Przyczyny, dla których osoby wybrane do próby nie biorą udziału w badaniu, są bardzo zróżnicowane. Niedostępność może wynikać z przyczyn zupełnie losowych, na przykład gdy wybrana osoba musi opuścić miejsce realizacji badania z powodów służbowych czy rodzinnych. Innym przykładem losowego charakteru niedostępności są tzw. „puste” lub „błędne” adresy (Grzeszkiewicz-Radulska 2001).

Niedostępność może być jednak również wynikiem przyczyn nielosowych. Tak jest, gdy określona grupa nie uczestniczy w badaniu z przewidywalnych powodów. Na przykład, ankieterzy mogą odwiedzać respondentów tylko w godzinach pracy, pomijając inne pory dnia. W rezultacie, większość osób pracujących poza domem będzie niedoreprezentowana, a osoby bezrobotne, gospodynie domowe i emeryci będą nadreprezentowani.
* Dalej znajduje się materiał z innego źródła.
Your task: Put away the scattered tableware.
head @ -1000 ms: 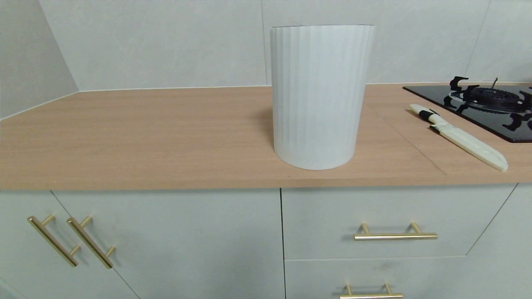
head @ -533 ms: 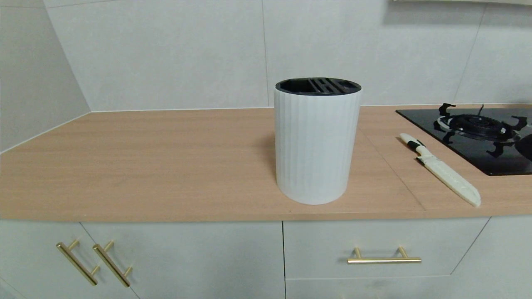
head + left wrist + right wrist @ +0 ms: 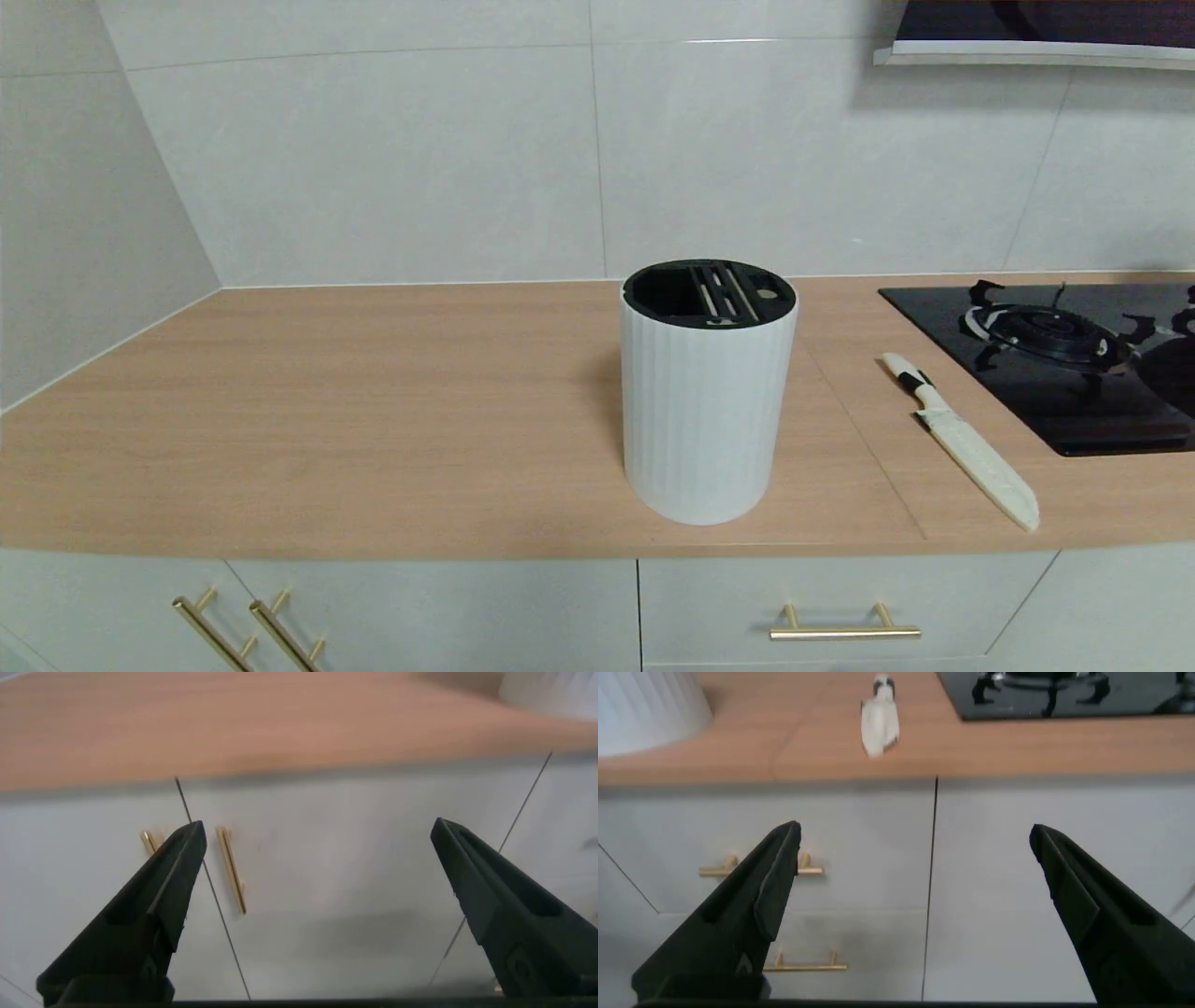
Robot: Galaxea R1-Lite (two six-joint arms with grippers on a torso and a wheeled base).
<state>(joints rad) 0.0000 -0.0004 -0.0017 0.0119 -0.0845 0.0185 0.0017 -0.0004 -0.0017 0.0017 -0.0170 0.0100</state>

Innym przykładem jest grupa jednorodna pod względem społeczno-demograficznym, która z różnych powodów konsekwentnie odmawia udziału w badaniach. W obu przypadkach mamy do czynienia z niedoreprezentacją pewnych grup i zakłóceniem wyników badania, które odzwierciedlają jedynie badaną część rzeczywistości. Do problemu grup niedostępnych powrócimy w kolejnych rozdziałach.

Występowanie zjawiska niedostępności może prowadzić do błędów we wnioskowaniu na podstawie zgromadzonych danych. Z drugiej strony, nie zawsze jednostki niedostępne prowadzą do zniekształceń w danych. To, czy wyniki będą obarczone błędem, a także jaki to będzie błąd, zależy od przyczyn niedostępności.

Aby zrozumieć konsekwencje niedostępności niektórych jednostek dla danych, warto przeanalizować przykładowe badanie, w którym użyto prostego losowego doboru próby. Celem jest oszacowanie średniej pewnej zmiennej. Rozważmy dwie sytuacje, w których przyczyny niedostępności mają charakter losowy lub systematyczny.

W pierwszej sytuacji, gdy braki w próbie są losowe, można przyjąć założenie, że osoby, które nie wzięły udziału w badaniu, nie różnią się istotnie od uczestników. To oznacza, że średnia szacowanej zmiennej jest taka sama wśród osób dostępnych i niedostępnych. Pominięcie jednostek niedostępnych przy wnioskowaniu z zebranych danych powoduje tylko zwiększenie błędu standardowego średniej z próby.

W drugiej sytuacji, gdy braki w próbie są wynikiem błędów systematycznych, założenie o braku różnic między uczestnikami badania a osobami niedostępnymi nie jest uprawnione. Z dużym prawdopodobieństwem średnie szacowanej zmiennej dla osób dostępnych i niedostępnych są różne. Występowanie niedostępności powoduje, że wyniki badania są obarczone błędem systematycznym, którego nie da się przewidzieć tak jak błędu standardowego estymatora. Wielkość tego błędu zależy od różnicy między średnimi wśród jednostek dostępnych i niedostępnych, a także od proporcji osób niedostępnych w założonej próbie.

Powyższe sytuacje to oczywiście modele idealne. Zazwyczaj w badaniu przyczyny niedostępności mają zarówno charakter losowy, jak i systematyczny. Dlatego ważne jest gromadzenie informacji o osobach, które nie uczestniczą w badaniu – przynajmniej o przyczynach ich niedostępności. Ta wiedza pozwala ocenić, na ile wyniki badania mogą być obarczone błędem systematycznym.


Grzeszkiewicz-Radulska, Katarzyna (2001), Jednostki niedostępne w sondażach CBOS, [w:] Paweł Daniłowicz, Zygmunt Gostkowski, Sondaże opinii społecznej: samowiedza współczesnych społeczeństw. Analizy i próby technik badawczych w socjologii, t. X, IFiS PAN.

Lissowski, Grzegorz (1971), Problem jednostek niedostępnych w reprezentacyjnych badaniach socjologicznych, [w:] K. Szaniawski (red.) „Metody matematyczne w socjologii”, Ossolineum, Wrocław.

Lessler, Judith T., William D. Kalsbeek (1992), Nonsampling errors in surveys, Wiley, New York.